» Task to complete:
All of the data below should be printed again word for word, pictures excluded.

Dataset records
════════════════
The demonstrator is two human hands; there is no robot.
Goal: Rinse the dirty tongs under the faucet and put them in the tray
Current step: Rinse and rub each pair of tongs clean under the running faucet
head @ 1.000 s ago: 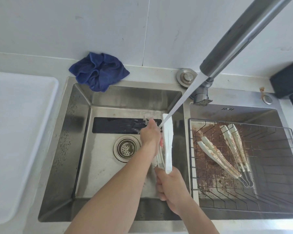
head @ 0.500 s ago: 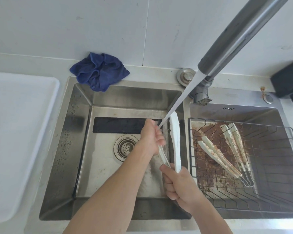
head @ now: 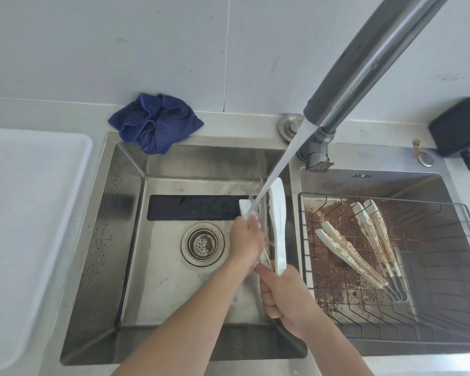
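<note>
White tongs point(head: 278, 223) stand upright over the left sink basin point(head: 136, 240), under the water stream from the grey faucet point(head: 364, 66). My right hand point(head: 288, 299) grips them at their lower handle end. My left hand point(head: 246, 244) is closed around the left arm of the tongs, where the water lands. Two more pairs of dirty tongs point(head: 347, 251) point(head: 377, 240), streaked brown, lie in a wire basket point(head: 445, 267) in the right basin. A white tray point(head: 25, 226) rests on the counter at the far left.
A crumpled blue cloth point(head: 155, 123) lies on the sink's back rim. The drain strainer point(head: 202, 244) is in the left basin's floor. A black object point(head: 461, 131) sits at the back right. Brown residue covers the right basin's floor under the basket.
The tongs have spread wider, with the left arm's tip now showing above my left hand under the stream. My left hand has slid slightly down that arm.
</note>
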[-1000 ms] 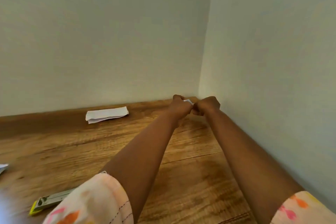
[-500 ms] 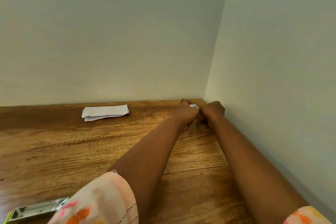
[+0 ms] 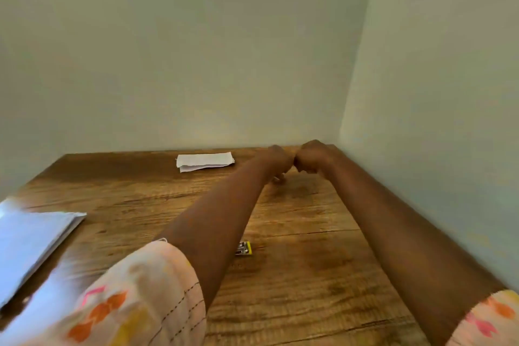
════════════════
» Output of the exercise:
The demonstrator is two human hands; there is no robot.
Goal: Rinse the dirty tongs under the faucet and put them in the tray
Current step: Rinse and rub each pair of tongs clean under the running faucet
head @ 1.000 s ago: 
head @ 0.500 s ago: 
head @ now: 
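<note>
White tongs point(head: 278, 223) stand upright over the left sink basin point(head: 136, 240), under the water stream from the grey faucet point(head: 364, 66). My right hand point(head: 288, 299) grips them at their lower handle end. My left hand point(head: 246, 244) is closed around the left arm of the tongs, where the water lands. Two more pairs of dirty tongs point(head: 347, 251) point(head: 377, 240), streaked brown, lie in a wire basket point(head: 445, 267) in the right basin. A white tray point(head: 25, 226) rests on the counter at the far left.
A crumpled blue cloth point(head: 155, 123) lies on the sink's back rim. The drain strainer point(head: 202, 244) is in the left basin's floor. A black object point(head: 461, 131) sits at the back right. Brown residue covers the right basin's floor under the basket.
The tongs have spread wider, with the left arm's tip now showing above my left hand under the stream. My left hand has slid slightly down that arm.
</note>
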[-1000 ms] 
[-500 ms] 
[+0 ms] 

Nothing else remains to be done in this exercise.